Недрёманное око стеклянной тюрьмы
May. 28th, 2017 08:18 pm- Я согрешил.
- И ужасные голоса стали говорить со мной и предлагали ужасные вещи.
В нашем мире невозможно отпустить грехи, сын мой. Единственный духовник теперь бестелесная машина. Поисковик видит всё и свидетель всему и его контекстная реклама обвинение. Её голоса будут повторять тебе всё, что ты сделал или помыслил сделать.
- Отец, я согрешил словом и делом.
- Мне всё равно. Мне нужны только деньги. Я не продаю индульгенции. Дай мне денег, ибо я так хочу и греши впредь. Дай мне денег. Сделай, что хотел и дай денег. Ты ведь хотел этого? ДАЙ МНЕ ДЕНЕГ
В начале прошлого века православные спорили, можно-ли, чтобы духовное пел патефон, а в храме светили лампочки.
Они так и не поднялись умом до вопросов больших, чем те, которые имеет началом убеждение: самоизоляция – спасение. И что вышло? Я не и убегал, и мир поймал меня – лучшее кредо верующего. Невозможность увидеть крах, обнаруживается в убеждённости в своей «отдельности» от общества, выражает всю ту же нищету ума, твердящего одно – «сиди смирно». «Вот и ладушки,» - говорит мир – «я тебя смирного скушаю.»

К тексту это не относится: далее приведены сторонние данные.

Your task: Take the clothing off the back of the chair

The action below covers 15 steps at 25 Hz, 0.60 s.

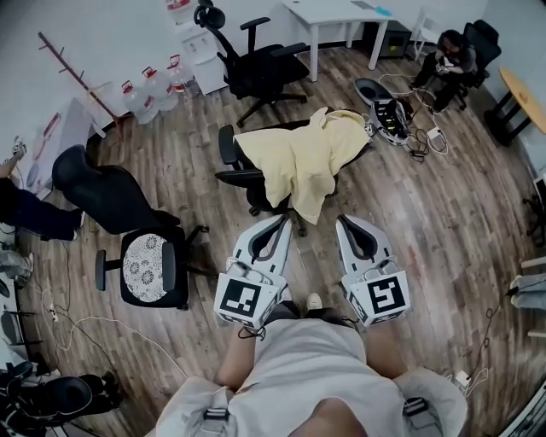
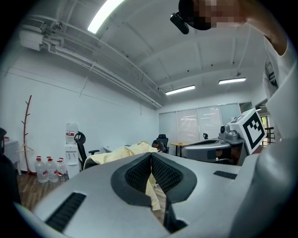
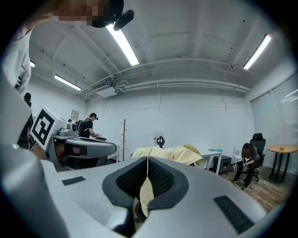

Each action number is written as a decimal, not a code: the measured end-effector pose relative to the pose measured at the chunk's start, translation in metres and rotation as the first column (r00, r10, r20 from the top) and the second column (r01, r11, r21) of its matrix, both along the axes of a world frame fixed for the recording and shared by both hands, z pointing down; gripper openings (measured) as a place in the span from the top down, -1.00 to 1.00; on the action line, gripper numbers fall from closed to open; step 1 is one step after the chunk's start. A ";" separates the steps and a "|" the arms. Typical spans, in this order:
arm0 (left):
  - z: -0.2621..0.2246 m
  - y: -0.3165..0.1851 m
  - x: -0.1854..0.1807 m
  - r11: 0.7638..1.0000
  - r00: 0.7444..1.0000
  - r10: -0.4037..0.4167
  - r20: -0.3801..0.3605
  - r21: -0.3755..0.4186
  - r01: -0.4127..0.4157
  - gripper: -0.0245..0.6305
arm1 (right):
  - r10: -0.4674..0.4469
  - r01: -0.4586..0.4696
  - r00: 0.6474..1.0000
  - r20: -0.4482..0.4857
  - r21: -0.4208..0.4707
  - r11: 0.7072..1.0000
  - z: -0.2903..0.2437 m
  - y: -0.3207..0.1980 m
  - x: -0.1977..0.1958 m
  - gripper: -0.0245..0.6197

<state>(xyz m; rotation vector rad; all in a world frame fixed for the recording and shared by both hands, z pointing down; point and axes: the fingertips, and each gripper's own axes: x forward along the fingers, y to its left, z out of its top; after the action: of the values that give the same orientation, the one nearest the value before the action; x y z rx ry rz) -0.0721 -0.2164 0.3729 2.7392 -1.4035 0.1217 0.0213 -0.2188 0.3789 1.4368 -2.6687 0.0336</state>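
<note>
The yellow garment (image 1: 300,160) lies draped over the back of a black office chair (image 1: 229,162) near the middle of the wooden floor (image 1: 426,205). Its folds spread across the backrest, and one long flap hangs down towards the person holding the tools. In the head view both tools point at that hanging flap. The left tool (image 1: 280,224) and the right tool (image 1: 345,224) sit side by side, their tips just short of the cloth's lower edge, one on either side of it.

The left gripper view shows the left tool (image 2: 151,156) with its jaws together and nothing clamped between them. The strip of yellow seen through the slot behind the pads is the garment (image 2: 122,153) beyond them on the chair. The right gripper view shows the same of the right tool (image 3: 147,161) — pads meeting, no cloth pinched, the garment (image 3: 173,153) mounded ahead of it.

Around this stand a second black chair (image 1: 256,68) farther back, a chair with a patterned seat cushion (image 1: 147,266) to the left, a cluster of water bottles (image 1: 153,85), and a bare wooden coat rack (image 1: 72,70) by the wall. A white counter (image 1: 341,13) stands at the far side, and a seated person (image 1: 450,53) is in the far right corner (cables trail over the floor near their feet).
</note>
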 end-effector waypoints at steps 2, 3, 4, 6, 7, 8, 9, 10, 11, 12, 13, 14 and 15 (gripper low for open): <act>0.002 -0.007 -0.005 1.000 1.000 0.011 0.009 -0.004 -0.011 0.87 | 0.020 -0.020 1.000 -0.010 -0.009 1.000 0.003 -0.006 -0.004 0.86; 0.002 -0.010 -0.007 1.000 1.000 0.014 0.014 -0.006 -0.014 0.87 | 0.029 -0.029 0.999 -0.014 -0.012 0.999 0.004 -0.009 -0.006 0.86; 0.003 -0.013 -0.009 1.000 1.000 0.018 0.017 -0.008 -0.018 0.87 | 0.040 -0.040 0.999 -0.017 -0.015 0.999 0.005 -0.012 -0.008 0.86; 0.006 -0.018 -0.013 0.999 0.999 0.031 0.025 -0.012 -0.030 0.87 | 0.061 -0.062 0.998 -0.020 -0.020 0.998 0.006 -0.016 -0.012 0.86; 0.007 -0.020 -0.015 0.999 0.999 0.038 0.031 -0.013 -0.037 0.87 | 0.073 -0.073 0.997 -0.021 -0.023 0.997 0.006 -0.017 -0.013 0.86; 0.009 -0.022 -0.017 0.999 0.998 0.044 0.038 -0.014 -0.043 0.87 | 0.084 -0.084 0.996 -0.022 -0.026 0.996 0.007 -0.018 -0.015 0.86; 0.011 -0.023 -0.019 0.999 0.998 0.050 0.045 -0.015 -0.049 0.87 | 0.093 -0.094 0.995 -0.022 -0.028 0.995 0.008 -0.019 -0.018 0.86; 0.013 -0.025 -0.021 0.998 0.997 0.056 0.049 -0.017 -0.055 0.87 | 0.103 -0.103 0.994 -0.021 -0.030 0.994 0.009 -0.019 -0.020 0.86; 0.014 -0.026 -0.023 0.998 0.997 0.061 0.049 -0.019 -0.061 0.87 | 0.114 -0.114 0.993 -0.021 -0.033 0.993 0.010 -0.019 -0.022 0.86; 0.014 -0.027 -0.024 0.998 0.997 0.066 0.047 -0.020 -0.066 0.87 | 0.125 -0.126 0.992 -0.023 -0.037 0.991 0.011 -0.020 -0.022 0.85; 0.015 -0.029 -0.025 0.997 0.996 0.071 0.045 -0.022 -0.070 0.87 | 0.135 -0.136 0.991 -0.025 -0.040 0.990 0.012 -0.021 -0.023 0.85; 0.015 -0.030 -0.026 0.997 0.996 0.073 0.044 -0.023 -0.073 0.87 | 0.145 -0.146 0.989 -0.027 -0.042 0.988 0.012 -0.021 -0.023 0.85; 0.015 -0.032 -0.027 0.997 0.996 0.075 0.043 -0.024 -0.074 0.87 | 0.153 -0.154 0.988 -0.028 -0.043 0.987 0.012 -0.022 -0.022 0.85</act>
<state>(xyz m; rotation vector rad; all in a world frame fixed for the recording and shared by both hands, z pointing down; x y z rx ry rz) -0.0993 -0.2483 0.3879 2.7877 -1.3017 0.2015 -0.0009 -0.2409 0.3910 1.6145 -2.5151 0.0870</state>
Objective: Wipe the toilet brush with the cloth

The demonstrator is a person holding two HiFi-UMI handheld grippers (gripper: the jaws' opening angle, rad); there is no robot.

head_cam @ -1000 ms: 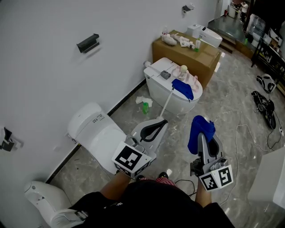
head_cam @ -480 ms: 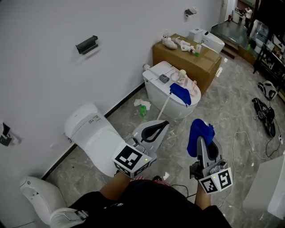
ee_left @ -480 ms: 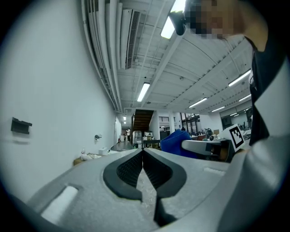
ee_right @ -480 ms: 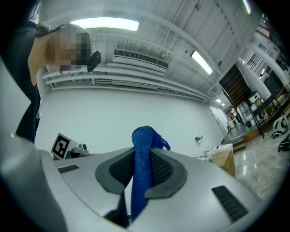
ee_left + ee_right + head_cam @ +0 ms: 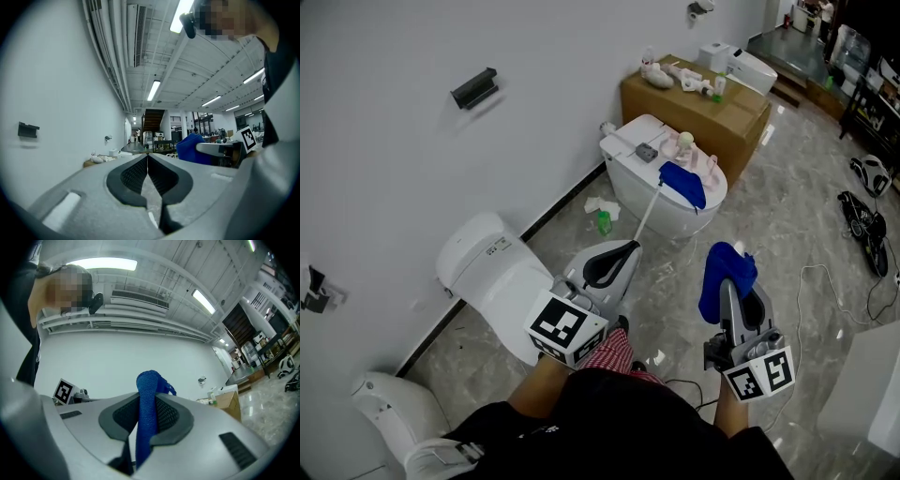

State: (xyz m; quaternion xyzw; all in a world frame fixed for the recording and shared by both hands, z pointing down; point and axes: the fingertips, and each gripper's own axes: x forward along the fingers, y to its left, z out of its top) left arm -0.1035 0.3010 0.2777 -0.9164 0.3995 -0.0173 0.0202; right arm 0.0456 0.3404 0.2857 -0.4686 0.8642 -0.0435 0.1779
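Note:
The toilet brush has a thin white handle [image 5: 648, 214] and a blue head [image 5: 682, 184] resting on the lid of a white toilet [image 5: 630, 183] ahead of me; the handle slants down toward me. My left gripper [image 5: 628, 247] is shut with nothing between its pads [image 5: 148, 157]; in the head view its tip lies just short of the handle's lower end, and the left gripper view shows no brush. My right gripper [image 5: 727, 283] is shut on a blue cloth [image 5: 724, 272], which stands up from its jaws [image 5: 147, 399]. The cloth [image 5: 194, 149] also shows in the left gripper view.
A second white toilet [image 5: 492, 272] stands close on my left and a third [image 5: 389, 412] at the bottom left. Behind the brush's toilet is a cardboard box [image 5: 703, 108] with small items on top. A green bottle [image 5: 605, 222] and crumpled paper [image 5: 602, 204] lie by the wall. Cables [image 5: 862, 234] run on the right.
Both grippers have shifted a little across the floor; the left one now sits further left in the picture. The cloth stays clamped in the right gripper and the brush has not moved.

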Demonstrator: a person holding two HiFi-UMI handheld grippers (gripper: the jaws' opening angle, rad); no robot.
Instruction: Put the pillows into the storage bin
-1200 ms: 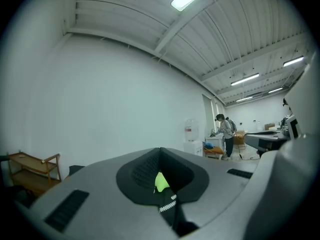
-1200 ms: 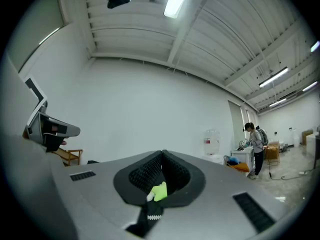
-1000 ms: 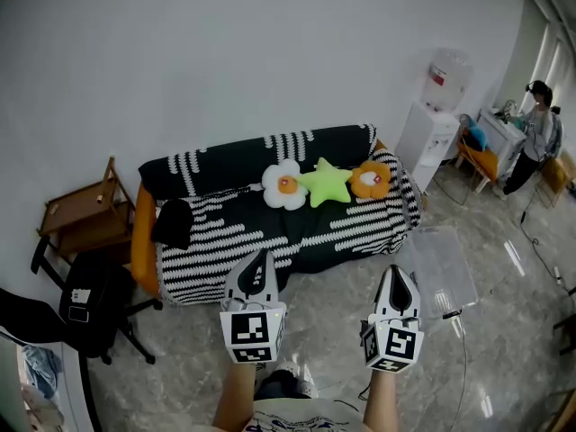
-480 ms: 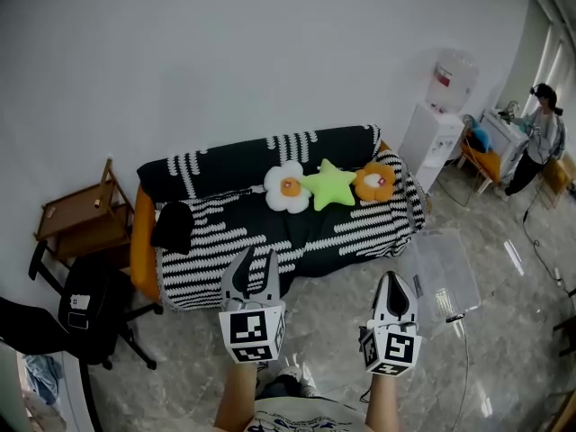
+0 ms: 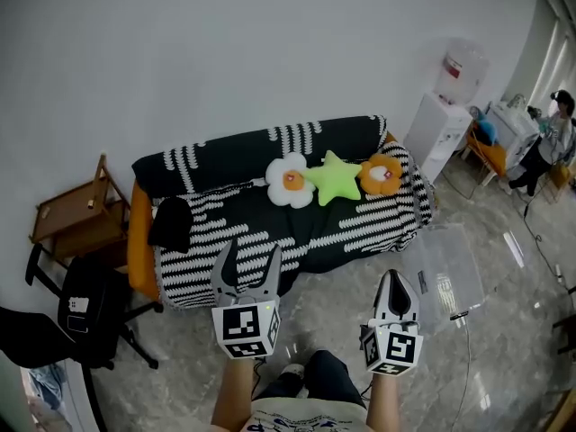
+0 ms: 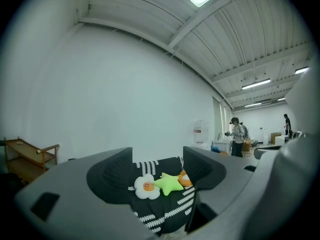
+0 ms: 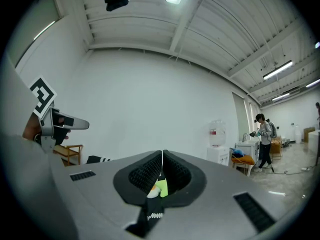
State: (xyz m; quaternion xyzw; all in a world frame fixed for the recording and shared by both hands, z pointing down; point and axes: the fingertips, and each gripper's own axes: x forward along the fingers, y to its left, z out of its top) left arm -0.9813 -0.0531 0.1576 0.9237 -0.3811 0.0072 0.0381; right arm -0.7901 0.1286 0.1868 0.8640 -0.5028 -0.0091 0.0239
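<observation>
Three pillows lie in a row on the sofa's seat: a white flower (image 5: 288,180), a green star (image 5: 335,176) and an orange flower (image 5: 380,175). The clear storage bin (image 5: 447,277) stands on the floor right of the sofa. My left gripper (image 5: 250,252) is held level in front of the sofa, well short of the pillows. Its jaws have just been opening and stand open with nothing between them. The left gripper view frames the white flower (image 6: 146,186) and green star (image 6: 169,183) far off between the jaws. My right gripper (image 5: 394,279) is shut and empty, left of the bin.
The sofa (image 5: 270,228) has a black-and-white striped cover, with a dark cushion (image 5: 171,223) at its left end. A wooden side table (image 5: 76,219) and a black office chair (image 5: 85,309) stand at left. A water dispenser (image 5: 445,106) and a person (image 5: 551,142) are at far right.
The left jaws went from shut to wide open. Both grippers moved forward toward the sofa, and the sofa sits a little closer in view.
</observation>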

Почему обществу нельзя обвинить власть на языке веры? Церковь не является хранителем тайн солидарности. Это корпорация, вся тайна которой вокруг групповых лояльностей и их воспитания, вот и слышится только старушкино «ах» и батюшкино «ох», пока церковь молотит себя в живот. А что, все члены церковного тела должны стоять на своём месте, вот и приходится вправлять.
Солидарность враг корпораций. С потерей солидарности общества теряют качества обществ.
Обычное заблуждение, что потеря социальности невозможна в коллективах. Там-то она и наступает в первую очередь.
Люди отчуждаются от своего труда, а затем и от межчеловеческих отношений. Происходит коррупция межчеловеческих отношений в условиях цинизма подчинения корпоративности. Люди отчуждаются от способности организовываться как качества складываться в действующие коллективы.
Аномия у нас наступила не в результате краха 90х, а приблизила их.
Аномия была порождена с гибелью множества неформализуемых связей, в ходе многочисленных мобилизаций прошлого века.
После того, как была уничтожена внутренняя сложность общества, его рассыпание стал делом небольшого времени.
Аномия делает возможной власть. Так, где убито живое тело общества, можно собрать на какой-то последней искре костяк, который дальше будет действовать механически, подпитываясь энергией конкуренции желающих занять более видную роль в пляске святого костяка. Он будет существовать по закону абсурда: чем более абсурден обычай, тем более он держится. Такое возможно там, где утрачена здравая разумность в условиях отчуждения и аномии. Там, где ничего не интересно, и пустая банка из-под кильки бог.
Конечно, можно дать и практические советы для таких условий, но не тем же, кому они не интересны.